I NEED TWO VOLUNTEERS
Jean-Claude Killy, the superskier, made an appearance last week at the Windham Mountain Club in Windham, N.Y., where among other things he gave lessons to local kids. Killy said it was the first time he had ever given ski lessons, but he got along swimmingly, or snowingly. About the only person he did not impress was a 4½-year-old girl. When she had finished her lesson, her mother focused a camera and said, "Now, honey, give Mr. Killy a nice big kiss." The child, with the matchless aplomb of her years, said coolly, "I will not." Happily for Killy's morale, two teen-age chicks standing nearby raised their hands. "We'll do it!" they said.

THE PHILOSOPHER HOLZMAN

Red Holzman, the mild-mannered basketball coach who has had such success with the surprising New York Knicks this year, is in his off-court moments an expounder of maxims, of words to live by.

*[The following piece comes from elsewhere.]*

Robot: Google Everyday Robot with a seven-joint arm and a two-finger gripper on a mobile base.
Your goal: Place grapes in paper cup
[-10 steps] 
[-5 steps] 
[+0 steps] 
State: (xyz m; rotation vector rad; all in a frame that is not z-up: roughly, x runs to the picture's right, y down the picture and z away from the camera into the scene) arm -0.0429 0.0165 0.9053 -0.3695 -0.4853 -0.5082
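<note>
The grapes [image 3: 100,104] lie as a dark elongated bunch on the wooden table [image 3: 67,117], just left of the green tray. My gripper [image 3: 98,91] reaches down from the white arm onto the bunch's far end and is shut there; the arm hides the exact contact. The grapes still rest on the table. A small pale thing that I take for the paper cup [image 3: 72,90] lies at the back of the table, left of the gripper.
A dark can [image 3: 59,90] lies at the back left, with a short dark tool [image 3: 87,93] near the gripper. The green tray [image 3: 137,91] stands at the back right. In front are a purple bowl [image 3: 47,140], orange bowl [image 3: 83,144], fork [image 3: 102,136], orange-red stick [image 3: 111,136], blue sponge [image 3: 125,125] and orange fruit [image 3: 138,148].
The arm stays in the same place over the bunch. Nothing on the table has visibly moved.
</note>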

Phil Pepe of the New York Daily News recently reported a few samples of Red's practical and perceptive philosophy:

•A broad-beamed bus driver is a good bus driver.

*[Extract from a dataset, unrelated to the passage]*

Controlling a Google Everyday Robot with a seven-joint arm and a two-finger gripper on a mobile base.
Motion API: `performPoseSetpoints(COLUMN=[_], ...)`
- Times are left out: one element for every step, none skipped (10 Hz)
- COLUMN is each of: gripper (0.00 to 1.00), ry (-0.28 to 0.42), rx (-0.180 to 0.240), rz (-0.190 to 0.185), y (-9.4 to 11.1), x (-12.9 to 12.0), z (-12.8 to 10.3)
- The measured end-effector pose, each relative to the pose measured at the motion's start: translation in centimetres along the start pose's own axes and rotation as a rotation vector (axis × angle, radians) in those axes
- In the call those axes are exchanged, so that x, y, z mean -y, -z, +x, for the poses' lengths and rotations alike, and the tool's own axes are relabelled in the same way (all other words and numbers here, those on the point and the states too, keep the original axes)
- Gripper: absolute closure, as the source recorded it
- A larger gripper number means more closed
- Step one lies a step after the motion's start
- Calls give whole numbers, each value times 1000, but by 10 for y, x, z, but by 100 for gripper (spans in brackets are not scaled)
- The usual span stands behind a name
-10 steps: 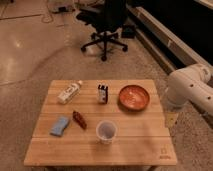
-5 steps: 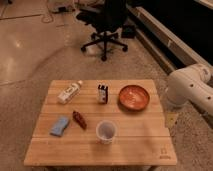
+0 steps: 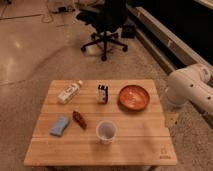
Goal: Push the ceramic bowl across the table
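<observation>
Unmoved ceramic bowl point(image 3: 134, 96) on table point(image 3: 135, 145), white arm point(image 3: 192, 90) unchanged at right, hand out of view, state untellable

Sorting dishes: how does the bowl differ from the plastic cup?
The bowl is orange-red, wide and shallow; the cup is whitish, translucent and narrower. The bowl sits far right on the table; the cup front middle. Both stand upright. The gripper is out of view; only the arm shows at right.

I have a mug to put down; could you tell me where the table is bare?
Bare slats: near right of the table, between plastic cup, ceramic bowl and logo. Left half and far row are crowded. The gripper is out of view.
</observation>
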Motion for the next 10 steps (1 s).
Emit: performPoseSetpoints(gripper=[29,38,49,58,59,59,59,59,59,59], ry=[0,-1,-1,-1,-3,-5,0,-2,-4,0], rx=[0,0,0,-2,-1,-3,0,-3,-4,-1], rz=[1,0,-1,0,3,4,3,0,1,4], y=[0,0,0,0,0,0,1,0,1,1], x=[0,0,0,0,-1,0,2,-1,0,1], z=[0,0,-1,-2,-1,0,-6,-3,-2,-3])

•Never get your hair cut by a bald-headed barber. He has no respect for your hair.

•Never talk about money with your wife at night.

•Never worry about anything you have no control over.

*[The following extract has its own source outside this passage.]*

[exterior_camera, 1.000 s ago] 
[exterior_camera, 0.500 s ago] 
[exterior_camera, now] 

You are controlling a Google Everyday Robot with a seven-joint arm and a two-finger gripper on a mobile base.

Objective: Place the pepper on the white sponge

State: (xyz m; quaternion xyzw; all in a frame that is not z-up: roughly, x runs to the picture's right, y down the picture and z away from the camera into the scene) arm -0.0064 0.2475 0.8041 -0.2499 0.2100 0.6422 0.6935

•Never accidentally raise your hand when the check is coming.

•And never take medical advice from a waiter.

ILLUSTRATION

THEY SAID IT

•Jim Frey, Baltimore Oriole scout, on the pitchers' underground: "Hitters just don't watch pitchers enough. If a hitter would keep a book on pitchers, on who threw what and where, he'd rate a picture and a three-page story in The Sporting News. But pitchers do that all the time and they spread the news. If Max Alvis singles on a low, outside slider on the West Coast Tuesday night, they know it in Boston the next morning."